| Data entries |

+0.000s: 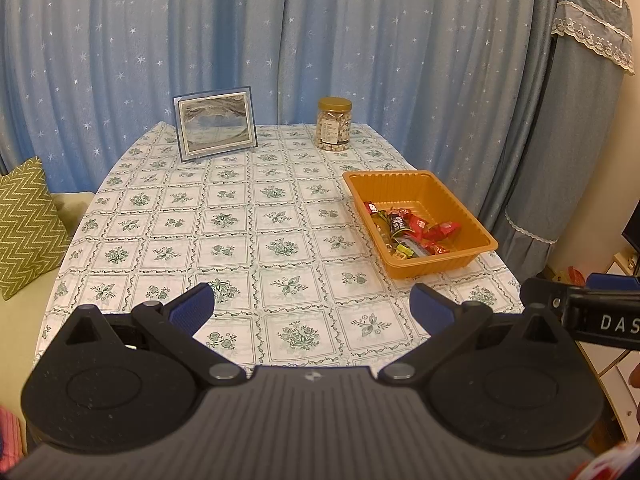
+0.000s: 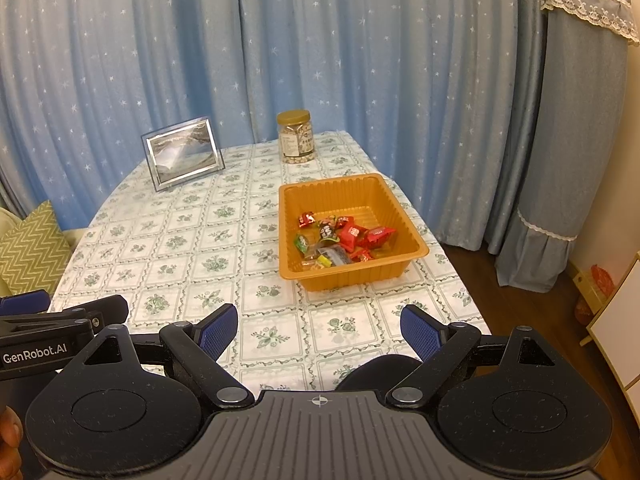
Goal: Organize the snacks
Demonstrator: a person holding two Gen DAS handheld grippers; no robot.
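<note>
An orange plastic tray (image 1: 472, 208) (image 2: 404, 224) sits on the right half of the table, with several wrapped snacks (image 1: 412, 230) (image 2: 344, 238) heaped in its near part. My left gripper (image 1: 312, 306) hangs open over the near table edge, nothing between its blue pads. My right gripper (image 2: 318, 328) is also open and empty, just short of the tray. Each gripper's side shows at the edge of the other's view.
A jar of nuts with a gold lid (image 1: 334, 124) (image 2: 296, 136) and a framed picture (image 1: 216, 124) (image 2: 182, 154) stand at the far end of the floral tablecloth (image 1: 240, 220). Blue curtains hang behind. A green zigzag cushion (image 1: 24, 224) lies to the left.
</note>
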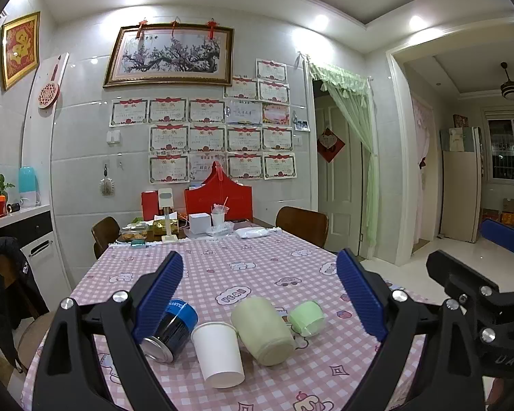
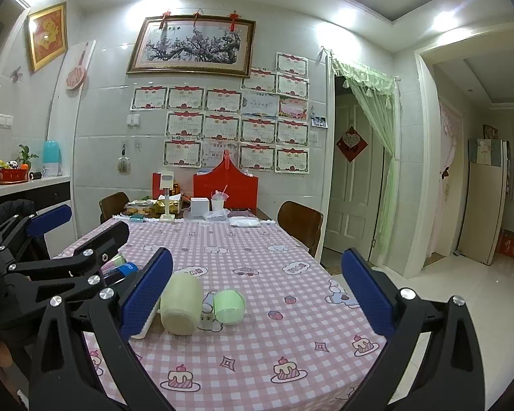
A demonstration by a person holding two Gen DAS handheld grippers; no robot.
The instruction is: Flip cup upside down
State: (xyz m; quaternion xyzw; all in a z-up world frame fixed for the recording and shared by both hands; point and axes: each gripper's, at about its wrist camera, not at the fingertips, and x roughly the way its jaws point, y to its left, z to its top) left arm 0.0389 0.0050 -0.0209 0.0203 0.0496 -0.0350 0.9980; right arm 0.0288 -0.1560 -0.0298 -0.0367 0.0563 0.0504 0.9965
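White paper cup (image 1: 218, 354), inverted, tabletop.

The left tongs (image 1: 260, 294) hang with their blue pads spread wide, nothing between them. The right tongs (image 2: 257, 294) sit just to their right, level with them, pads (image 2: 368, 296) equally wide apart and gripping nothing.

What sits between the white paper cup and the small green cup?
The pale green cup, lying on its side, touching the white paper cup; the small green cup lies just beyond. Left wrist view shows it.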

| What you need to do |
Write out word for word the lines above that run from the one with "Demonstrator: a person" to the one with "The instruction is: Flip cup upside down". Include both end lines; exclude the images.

| Output below |
Demonstrator: a person holding two Gen DAS handheld grippers; no robot.
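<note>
An orange plastic tray (image 1: 472, 208) (image 2: 404, 224) sits on the right half of the table, with several wrapped snacks (image 1: 412, 230) (image 2: 344, 238) heaped in its near part. My left gripper (image 1: 312, 306) hangs open over the near table edge, nothing between its blue pads. My right gripper (image 2: 318, 328) is also open and empty, just short of the tray. Each gripper's side shows at the edge of the other's view.
A jar of nuts with a gold lid (image 1: 334, 124) (image 2: 296, 136) and a framed picture (image 1: 216, 124) (image 2: 182, 154) stand at the far end of the floral tablecloth (image 1: 240, 220). Blue curtains hang behind. A green zigzag cushion (image 1: 24, 224) lies to the left.
</note>
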A demonstration by a person holding two Gen DAS handheld grippers; no robot.
The instruction is: Flip cup upside down

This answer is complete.